[Work required]: All entries below are to be written out again exactly, but no picture is to be copied.

[Collection entries]
******************************
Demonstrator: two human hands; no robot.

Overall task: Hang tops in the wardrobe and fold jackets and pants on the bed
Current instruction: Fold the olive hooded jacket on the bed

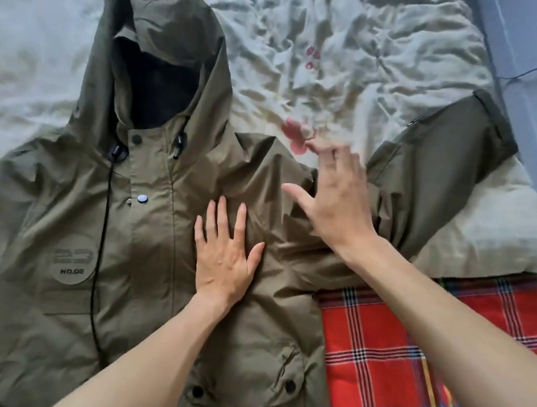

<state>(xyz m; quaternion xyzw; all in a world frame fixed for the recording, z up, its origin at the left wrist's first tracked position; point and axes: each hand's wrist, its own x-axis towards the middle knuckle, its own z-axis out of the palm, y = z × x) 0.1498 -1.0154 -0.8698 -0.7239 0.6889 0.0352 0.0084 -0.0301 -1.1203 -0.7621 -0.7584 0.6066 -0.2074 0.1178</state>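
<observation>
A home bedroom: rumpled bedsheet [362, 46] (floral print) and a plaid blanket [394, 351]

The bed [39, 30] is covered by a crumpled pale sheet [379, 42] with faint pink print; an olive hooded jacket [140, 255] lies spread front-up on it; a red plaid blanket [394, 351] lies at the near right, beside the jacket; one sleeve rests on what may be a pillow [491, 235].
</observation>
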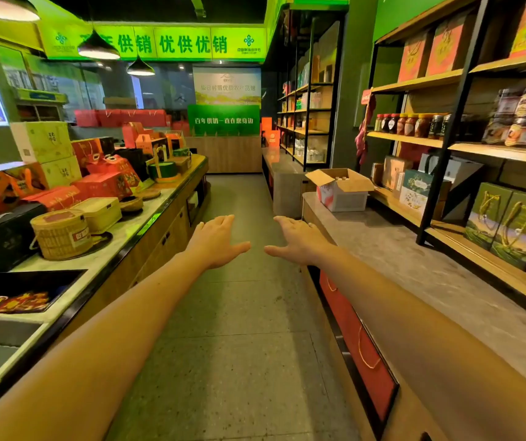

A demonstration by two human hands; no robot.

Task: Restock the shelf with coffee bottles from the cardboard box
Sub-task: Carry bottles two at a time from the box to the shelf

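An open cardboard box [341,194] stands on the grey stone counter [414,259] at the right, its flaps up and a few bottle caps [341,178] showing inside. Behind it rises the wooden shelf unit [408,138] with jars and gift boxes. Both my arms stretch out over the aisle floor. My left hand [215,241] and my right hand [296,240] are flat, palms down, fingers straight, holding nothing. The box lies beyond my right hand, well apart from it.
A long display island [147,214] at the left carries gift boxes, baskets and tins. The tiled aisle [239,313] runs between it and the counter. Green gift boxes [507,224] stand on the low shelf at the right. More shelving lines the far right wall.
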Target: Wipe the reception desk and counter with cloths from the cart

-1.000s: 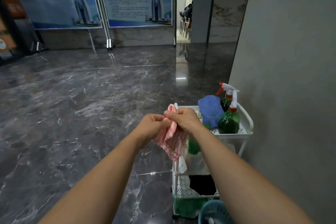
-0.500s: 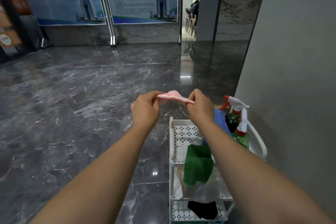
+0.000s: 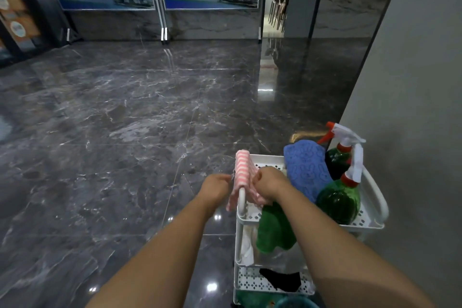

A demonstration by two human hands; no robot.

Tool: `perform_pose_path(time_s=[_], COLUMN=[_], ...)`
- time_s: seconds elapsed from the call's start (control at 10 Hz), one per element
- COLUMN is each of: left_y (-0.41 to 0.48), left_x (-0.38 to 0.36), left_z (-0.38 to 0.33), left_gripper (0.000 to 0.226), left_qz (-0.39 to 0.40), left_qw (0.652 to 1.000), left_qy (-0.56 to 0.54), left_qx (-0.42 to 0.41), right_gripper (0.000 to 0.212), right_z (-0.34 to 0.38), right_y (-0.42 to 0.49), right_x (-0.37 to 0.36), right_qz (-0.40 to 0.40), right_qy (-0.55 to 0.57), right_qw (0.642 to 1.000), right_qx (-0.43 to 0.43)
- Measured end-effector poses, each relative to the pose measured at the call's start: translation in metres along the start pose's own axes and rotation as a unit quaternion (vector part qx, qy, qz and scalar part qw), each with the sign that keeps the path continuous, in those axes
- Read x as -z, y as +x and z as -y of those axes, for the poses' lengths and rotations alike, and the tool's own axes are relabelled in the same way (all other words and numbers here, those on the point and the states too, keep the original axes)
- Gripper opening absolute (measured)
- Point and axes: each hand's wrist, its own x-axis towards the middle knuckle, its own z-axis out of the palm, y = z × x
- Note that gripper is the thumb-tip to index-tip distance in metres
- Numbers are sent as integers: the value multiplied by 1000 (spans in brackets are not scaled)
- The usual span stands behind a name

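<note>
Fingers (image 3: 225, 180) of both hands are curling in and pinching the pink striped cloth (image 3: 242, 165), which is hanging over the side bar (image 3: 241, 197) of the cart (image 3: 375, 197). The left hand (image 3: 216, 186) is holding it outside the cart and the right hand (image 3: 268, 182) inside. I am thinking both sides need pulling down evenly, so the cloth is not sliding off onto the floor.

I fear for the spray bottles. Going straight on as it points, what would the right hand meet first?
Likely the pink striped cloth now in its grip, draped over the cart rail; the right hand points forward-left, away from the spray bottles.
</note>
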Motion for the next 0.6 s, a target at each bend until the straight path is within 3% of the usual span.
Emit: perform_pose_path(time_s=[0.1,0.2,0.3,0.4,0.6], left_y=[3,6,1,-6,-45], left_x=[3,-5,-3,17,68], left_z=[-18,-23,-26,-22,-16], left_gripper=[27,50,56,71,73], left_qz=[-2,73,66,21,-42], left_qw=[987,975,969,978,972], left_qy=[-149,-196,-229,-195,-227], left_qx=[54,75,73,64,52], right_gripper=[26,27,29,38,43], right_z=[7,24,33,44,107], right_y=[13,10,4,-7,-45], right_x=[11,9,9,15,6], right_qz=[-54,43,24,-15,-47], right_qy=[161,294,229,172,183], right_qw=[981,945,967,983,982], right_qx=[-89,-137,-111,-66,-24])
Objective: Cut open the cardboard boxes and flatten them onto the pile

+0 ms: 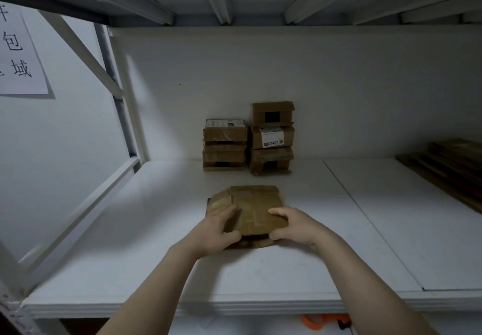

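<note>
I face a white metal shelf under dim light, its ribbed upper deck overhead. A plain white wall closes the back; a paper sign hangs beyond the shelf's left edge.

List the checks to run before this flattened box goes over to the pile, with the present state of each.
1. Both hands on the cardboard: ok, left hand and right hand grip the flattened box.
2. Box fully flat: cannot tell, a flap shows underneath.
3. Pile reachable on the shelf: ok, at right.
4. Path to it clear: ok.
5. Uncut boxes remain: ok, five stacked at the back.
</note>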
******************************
[Your solution]:
Demonstrator: two human hands; no robot.

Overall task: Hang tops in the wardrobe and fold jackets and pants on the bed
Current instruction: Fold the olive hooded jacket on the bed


<state>(xyz m; quaternion xyzw; all in a world frame fixed for the recording, z up, its origin at the left wrist's first tracked position; point and axes: each hand's wrist, its own x-axis towards the middle knuckle, its own z-axis out of the palm, y = z × x) 0.1498 -1.0154 -0.8698 -0.7239 0.6889 0.0352 0.0084 -0.0301 -1.1203 -0.7621 -0.7584 0.6066 -0.2074 0.1178</state>
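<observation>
A home bedroom: rumpled bedsheet [362, 46] (floral print) and a plaid blanket [394, 351]

The bed [39, 30] is covered by a crumpled pale sheet [379, 42] with faint pink print; an olive hooded jacket [140, 255] lies spread front-up on it; a red plaid blanket [394, 351] lies at the near right, beside the jacket; one sleeve rests on what may be a pillow [491, 235].
</observation>
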
A demonstration by two human hands; no robot.

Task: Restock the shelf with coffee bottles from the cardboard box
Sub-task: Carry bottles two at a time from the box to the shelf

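An open cardboard box [341,194] stands on the grey stone counter [414,259] at the right, its flaps up and a few bottle caps [341,178] showing inside. Behind it rises the wooden shelf unit [408,138] with jars and gift boxes. Both my arms stretch out over the aisle floor. My left hand [215,241] and my right hand [296,240] are flat, palms down, fingers straight, holding nothing. The box lies beyond my right hand, well apart from it.
A long display island [147,214] at the left carries gift boxes, baskets and tins. The tiled aisle [239,313] runs between it and the counter. Green gift boxes [507,224] stand on the low shelf at the right. More shelving lines the far right wall.
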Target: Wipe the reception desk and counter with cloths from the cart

-1.000s: 
-0.500s: 
+0.000s: 

A demonstration by two human hands; no robot.

Tool: `perform_pose_path(time_s=[_], COLUMN=[_], ...)`
- time_s: seconds elapsed from the call's start (control at 10 Hz), one per element
- COLUMN is each of: left_y (-0.41 to 0.48), left_x (-0.38 to 0.36), left_z (-0.38 to 0.33), left_gripper (0.000 to 0.226), left_qz (-0.39 to 0.40), left_qw (0.652 to 1.000), left_qy (-0.56 to 0.54), left_qx (-0.42 to 0.41), right_gripper (0.000 to 0.212), right_z (-0.34 to 0.38), right_y (-0.42 to 0.49), right_x (-0.37 to 0.36), right_qz (-0.40 to 0.40), right_qy (-0.55 to 0.57), right_qw (0.642 to 1.000), right_qx (-0.43 to 0.43)
- Measured end-effector poses, each relative to the pose measured at the call's start: translation in metres along the start pose's own axes and rotation as a unit quaternion (vector part qx, qy, qz and scalar part qw), each with the sign that keeps the path continuous, in those axes
- Read x as -z, y as +x and z as -y of those axes, for the poses' lengths and rotations alike, and the tool's own axes are relabelled in the same way (all other words and numbers here, those on the point and the states too, keep the original axes)
- Gripper opening absolute (measured)
- Point and axes: each hand's wrist, its own x-axis towards the middle knuckle, its own z-axis out of the palm, y = z × x
- Note that gripper is the thumb-tip to index-tip distance in metres
- Numbers are sent as integers: the value multiplied by 1000 (spans in brackets are not scaled)
- The usual span stands behind a name

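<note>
Fingers (image 3: 225, 180) of both hands are curling in and pinching the pink striped cloth (image 3: 242, 165), which is hanging over the side bar (image 3: 241, 197) of the cart (image 3: 375, 197). The left hand (image 3: 216, 186) is holding it outside the cart and the right hand (image 3: 268, 182) inside. I am thinking both sides need pulling down evenly, so the cloth is not sliding off onto the floor.

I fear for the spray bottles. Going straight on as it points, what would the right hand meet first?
Likely the pink striped cloth now in its grip, draped over the cart rail; the right hand points forward-left, away from the spray bottles.
</note>
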Motion for the next 0.6 s, a target at each bend until the straight path is within 3% of the usual span.
Emit: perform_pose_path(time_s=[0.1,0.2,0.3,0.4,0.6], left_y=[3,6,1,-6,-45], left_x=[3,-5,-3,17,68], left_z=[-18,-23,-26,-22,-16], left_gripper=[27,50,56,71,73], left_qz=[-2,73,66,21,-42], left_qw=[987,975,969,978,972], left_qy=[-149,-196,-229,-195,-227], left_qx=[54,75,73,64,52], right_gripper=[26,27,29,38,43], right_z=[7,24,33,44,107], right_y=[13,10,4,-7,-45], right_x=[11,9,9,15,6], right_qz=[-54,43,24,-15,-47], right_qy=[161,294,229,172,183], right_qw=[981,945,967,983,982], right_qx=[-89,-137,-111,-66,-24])
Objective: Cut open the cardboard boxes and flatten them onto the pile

+0 ms: 

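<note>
I face a white metal shelf under dim light, its ribbed upper deck overhead. A plain white wall closes the back; a paper sign hangs beyond the shelf's left edge.

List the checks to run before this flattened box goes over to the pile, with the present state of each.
1. Both hands on the cardboard: ok, left hand and right hand grip the flattened box.
2. Box fully flat: cannot tell, a flap shows underneath.
3. Pile reachable on the shelf: ok, at right.
4. Path to it clear: ok.
5. Uncut boxes remain: ok, five stacked at the back.
</note>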

The exercise was answered completely.